As is, we are left with some weird melding of Trank’s sci-fi horror sensibilities with a property they do not belong in. This is both a science fiction thriller and a superhero movie, and at the same time it is also neither of those things. Both elements are at war with each other and ultimately neither wins. Worse yet, it is once again another hatchet job of the “Fantastic Four” characters. Miles Teller does a pretty good job as our lead named Reed Richards, but he is not the Reed Richards from the comics.
Jamie Bell is given short shrift, despite his best efforts, as Ben Grimm, but it matters not, because he is not THE Ben Grimm. Victor, Sue, and Johnny are closer to their counterparts, but they really aren’t given much time to grow as characters that we can relate to. They just are. This is a grim, dark science fiction thriller for the majority of its running time and while it bears the name Fantastic Four, it really isn’t a Fantastic Four movie.
It’s clear that Trank tried his best to bring something new to the table, even if it ultimately proved to not be what the studio wanted. It’s clear that the cast all put their best foot forward to make it work, from the original production up through the large chunk of reshoots. It’s also clear that Fox really had no idea what they wanted from this film and by the time they figured it out, it was way too late in the game to really do anything about it, reshoots be damned.

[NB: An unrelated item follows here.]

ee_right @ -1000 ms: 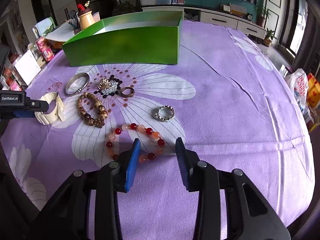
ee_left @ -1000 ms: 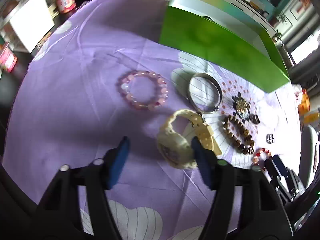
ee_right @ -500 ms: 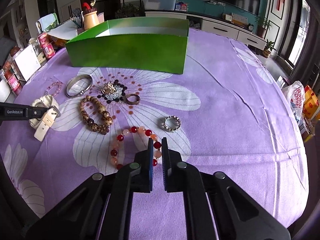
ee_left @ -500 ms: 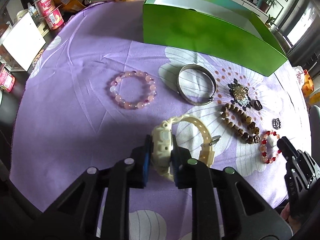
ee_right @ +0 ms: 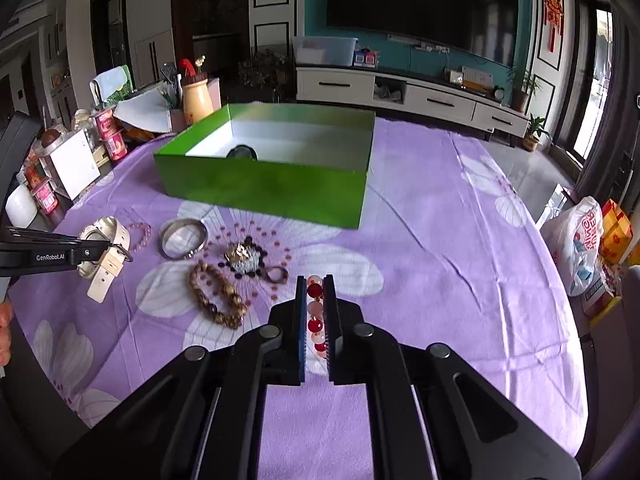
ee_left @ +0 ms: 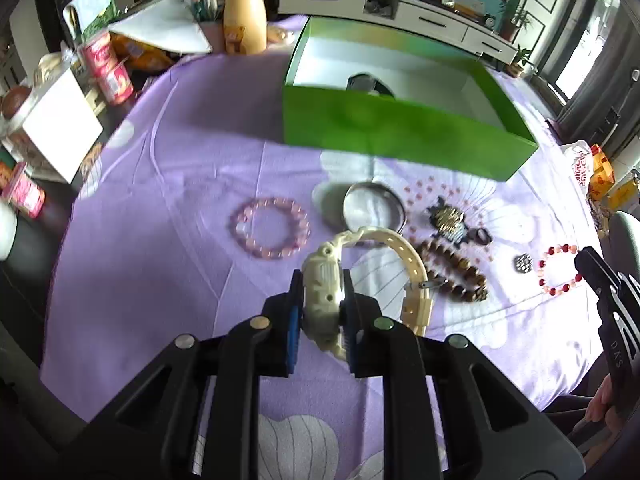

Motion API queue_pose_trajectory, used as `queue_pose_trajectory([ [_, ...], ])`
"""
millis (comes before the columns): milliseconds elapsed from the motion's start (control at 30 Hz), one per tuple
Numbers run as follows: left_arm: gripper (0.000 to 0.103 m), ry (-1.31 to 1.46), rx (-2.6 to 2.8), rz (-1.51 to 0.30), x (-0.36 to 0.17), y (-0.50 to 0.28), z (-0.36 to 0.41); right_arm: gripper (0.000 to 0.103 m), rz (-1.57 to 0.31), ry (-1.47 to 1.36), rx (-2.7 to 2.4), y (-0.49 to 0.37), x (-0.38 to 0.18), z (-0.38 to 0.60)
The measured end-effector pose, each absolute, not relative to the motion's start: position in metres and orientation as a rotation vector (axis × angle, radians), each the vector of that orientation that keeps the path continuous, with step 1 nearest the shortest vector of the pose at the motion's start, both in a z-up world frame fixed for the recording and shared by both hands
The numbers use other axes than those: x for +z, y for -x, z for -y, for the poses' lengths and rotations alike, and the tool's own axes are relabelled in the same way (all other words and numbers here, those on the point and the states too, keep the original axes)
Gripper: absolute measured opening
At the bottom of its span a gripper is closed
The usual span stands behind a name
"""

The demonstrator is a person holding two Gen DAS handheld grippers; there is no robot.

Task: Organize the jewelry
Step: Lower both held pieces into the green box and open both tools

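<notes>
My left gripper (ee_left: 322, 280) is shut on the body of a cream watch (ee_left: 394, 240), whose strap hangs clear of the purple cloth (ee_left: 180, 200). In the right wrist view my right gripper (ee_right: 315, 280) is shut on a red and pink bead bracelet (ee_right: 315, 290), also raised off the cloth. The open green box (ee_right: 260, 184) stands at the back of the table with a dark item (ee_right: 242, 152) inside. On the cloth lie a pink bead bracelet (ee_left: 270, 228), a silver bangle (ee_left: 374, 208), a brown bead bracelet (ee_left: 452, 272), a brooch (ee_left: 448, 218) and two rings.
Red cans (ee_left: 106, 68), a white box (ee_left: 60, 128) and a tan vase (ee_left: 244, 20) crowd the table's far left edge. A plastic bag (ee_right: 580, 236) sits off the table's right side. A hand shows at the lower right of the left wrist view.
Both grippers went from open to shut, the left on the watch and the right on the red bead bracelet. Both then rose, lifting their pieces off the cloth.
</notes>
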State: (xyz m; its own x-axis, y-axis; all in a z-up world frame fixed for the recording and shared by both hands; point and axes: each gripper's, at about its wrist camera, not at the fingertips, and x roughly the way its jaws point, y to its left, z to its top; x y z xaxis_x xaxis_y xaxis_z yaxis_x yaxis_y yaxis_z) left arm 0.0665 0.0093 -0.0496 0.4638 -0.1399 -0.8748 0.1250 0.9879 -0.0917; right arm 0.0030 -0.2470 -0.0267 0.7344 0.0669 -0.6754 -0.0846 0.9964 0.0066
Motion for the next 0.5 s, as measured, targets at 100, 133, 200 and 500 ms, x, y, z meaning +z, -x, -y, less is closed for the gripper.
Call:
queue_pose_trajectory([
  [100, 0.017, 0.006, -0.175, -1.056, -0.04, -0.072, -0.005, 0.007, -0.719, 0.015, 0.093, -0.009, -0.015, 0.248],
  [133, 0.017, -0.003, -0.178, -1.044, -0.036, -0.076, -0.002, 0.007, -0.714, 0.013, 0.095, -0.011, -0.013, 0.247],
  [200, 0.017, -0.012, -0.184, -1.029, -0.031, -0.08, 0.001, 0.007, -0.704, 0.015, 0.097, -0.017, -0.008, 0.246],
  [500, 0.017, -0.012, -0.209, -0.941, 0.006, -0.13, 0.017, 0.007, -0.657, 0.009, 0.119, -0.058, 0.017, 0.243],
])
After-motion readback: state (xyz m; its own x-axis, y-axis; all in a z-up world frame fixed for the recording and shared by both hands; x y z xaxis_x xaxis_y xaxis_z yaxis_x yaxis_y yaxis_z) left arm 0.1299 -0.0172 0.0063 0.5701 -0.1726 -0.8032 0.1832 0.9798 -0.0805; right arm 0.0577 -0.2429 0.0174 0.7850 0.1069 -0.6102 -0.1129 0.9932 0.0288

More than anything, however, it’s clear that no one involved truly understood the property. Fox wanted to reignite the other potential Marvel superhero series that they owned and to get it going quickly so that they would not lose the rights, as had happened with Daredevil. Trank clearly wanted the opportunity to play in a much larger science fiction sandbox. Much like what happened with Marvel and Edgar Wright on Ant-Man, what resulted was a partnership that just didn’t pan out. The only difference here is that instead of jumping ship when the hurricane winds arrived, Trank stuck it out and hoped for the best. What resulted was a film that has two great scenes surrounded by a whole lot of sanitized mediocrity.

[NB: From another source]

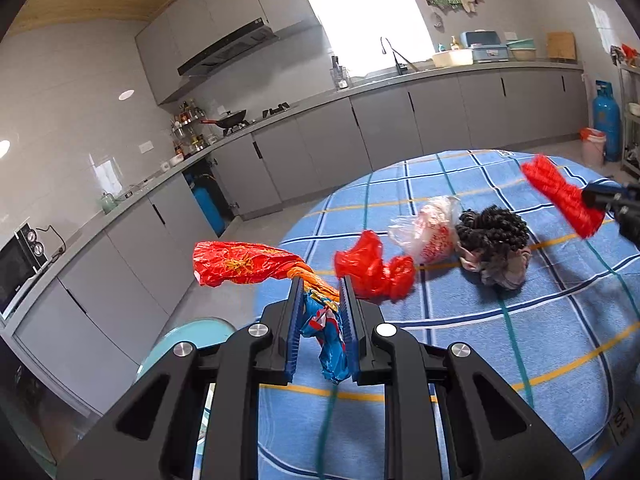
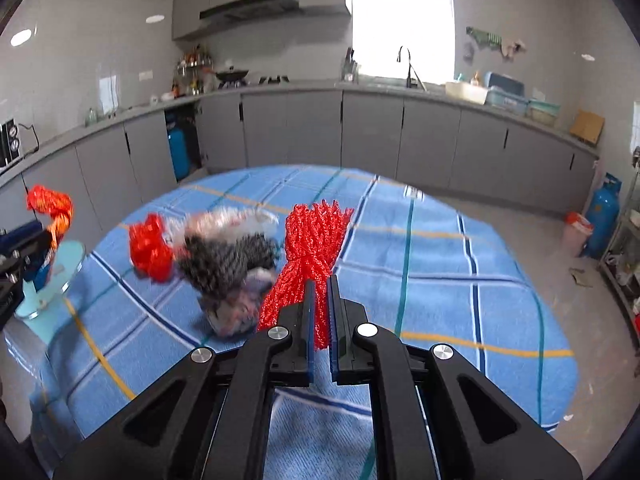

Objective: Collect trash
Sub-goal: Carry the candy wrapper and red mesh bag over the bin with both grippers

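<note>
Left gripper: fingers clamped on crumpled red-and-blue foil wrapper, left of black curly wig.
Right gripper: fingers closed on red mesh net, right of wig.
Left view only: clear printed plastic bag sharp on blue checked counter.

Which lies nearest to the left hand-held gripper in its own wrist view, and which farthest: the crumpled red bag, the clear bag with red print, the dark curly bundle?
From the left hand-held gripper:
1. Crumpled red bag, on the tablecloth just right of its fingertips.
2. Clear bag with red print, farther back and to the right.
3. Dark curly bundle, farther right again.
</note>
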A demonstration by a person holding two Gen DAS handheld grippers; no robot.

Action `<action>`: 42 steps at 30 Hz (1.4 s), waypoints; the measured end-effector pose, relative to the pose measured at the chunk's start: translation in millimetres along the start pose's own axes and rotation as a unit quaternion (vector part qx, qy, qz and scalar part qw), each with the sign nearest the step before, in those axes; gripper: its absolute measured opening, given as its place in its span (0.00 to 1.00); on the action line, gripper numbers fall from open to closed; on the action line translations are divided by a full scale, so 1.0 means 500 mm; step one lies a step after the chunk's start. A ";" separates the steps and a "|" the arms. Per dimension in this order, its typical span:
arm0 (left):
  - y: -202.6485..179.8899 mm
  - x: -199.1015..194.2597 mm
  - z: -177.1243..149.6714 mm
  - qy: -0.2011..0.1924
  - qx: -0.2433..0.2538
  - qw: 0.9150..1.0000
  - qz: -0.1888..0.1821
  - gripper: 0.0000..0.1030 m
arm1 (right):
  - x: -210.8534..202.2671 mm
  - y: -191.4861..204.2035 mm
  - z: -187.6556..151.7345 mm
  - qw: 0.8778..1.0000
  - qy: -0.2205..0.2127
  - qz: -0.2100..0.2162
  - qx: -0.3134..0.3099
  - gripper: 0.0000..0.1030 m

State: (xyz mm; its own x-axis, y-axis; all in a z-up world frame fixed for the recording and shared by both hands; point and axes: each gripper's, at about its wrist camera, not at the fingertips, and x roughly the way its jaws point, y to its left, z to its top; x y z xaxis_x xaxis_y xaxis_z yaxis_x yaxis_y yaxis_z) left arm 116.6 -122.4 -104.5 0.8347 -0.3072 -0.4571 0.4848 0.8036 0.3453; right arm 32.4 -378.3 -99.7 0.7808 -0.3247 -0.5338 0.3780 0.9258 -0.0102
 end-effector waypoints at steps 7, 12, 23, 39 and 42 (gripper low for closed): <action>0.066 0.021 0.002 0.004 -0.006 1.000 0.016 0.18 | -0.010 0.052 0.052 0.999 -0.029 0.015 -0.011 0.06; 0.120 0.040 -0.003 0.012 -0.019 0.999 0.033 0.18 | -0.002 0.115 0.076 0.998 -0.042 0.034 -0.025 0.06; 0.235 0.059 -0.042 0.042 -0.071 0.994 0.073 0.18 | 0.024 0.240 0.101 0.994 -0.046 0.077 -0.066 0.06; 0.325 0.066 -0.084 0.058 -0.100 0.987 0.114 0.18 | 0.041 0.376 0.116 0.984 -0.051 0.136 -0.105 0.06; 0.336 0.069 -0.088 0.062 -0.106 0.985 0.118 0.18 | 0.043 0.401 0.118 0.982 -0.051 0.144 -0.111 0.06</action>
State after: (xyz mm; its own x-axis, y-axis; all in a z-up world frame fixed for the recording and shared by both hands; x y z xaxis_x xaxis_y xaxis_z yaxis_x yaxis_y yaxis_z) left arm 215.4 24.5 -98.4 0.8727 -0.0446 -0.4863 0.2043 0.9379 0.2805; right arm 154.5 -211.2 -63.2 0.8895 -0.0497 -0.4541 0.0250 0.9979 -0.0602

There are three films that have received a full wide release this weekend: Blumhouse’s thriller The Gift, Aardman’s animated comedy Shaun the Sheep, and Josh Trank’s Fantastic Four. I’m here to tell you that you are much better off spending your hard-earned money on The Gift or Shaun the Sheep.
Save your curiosity on this one for home video or VOD. And before you ask, yes, I had more fun creating the pun-filled title of this review than I did actually watching the film. I wanted to like it when I sat down to watch it. Things just didn’t work out that way.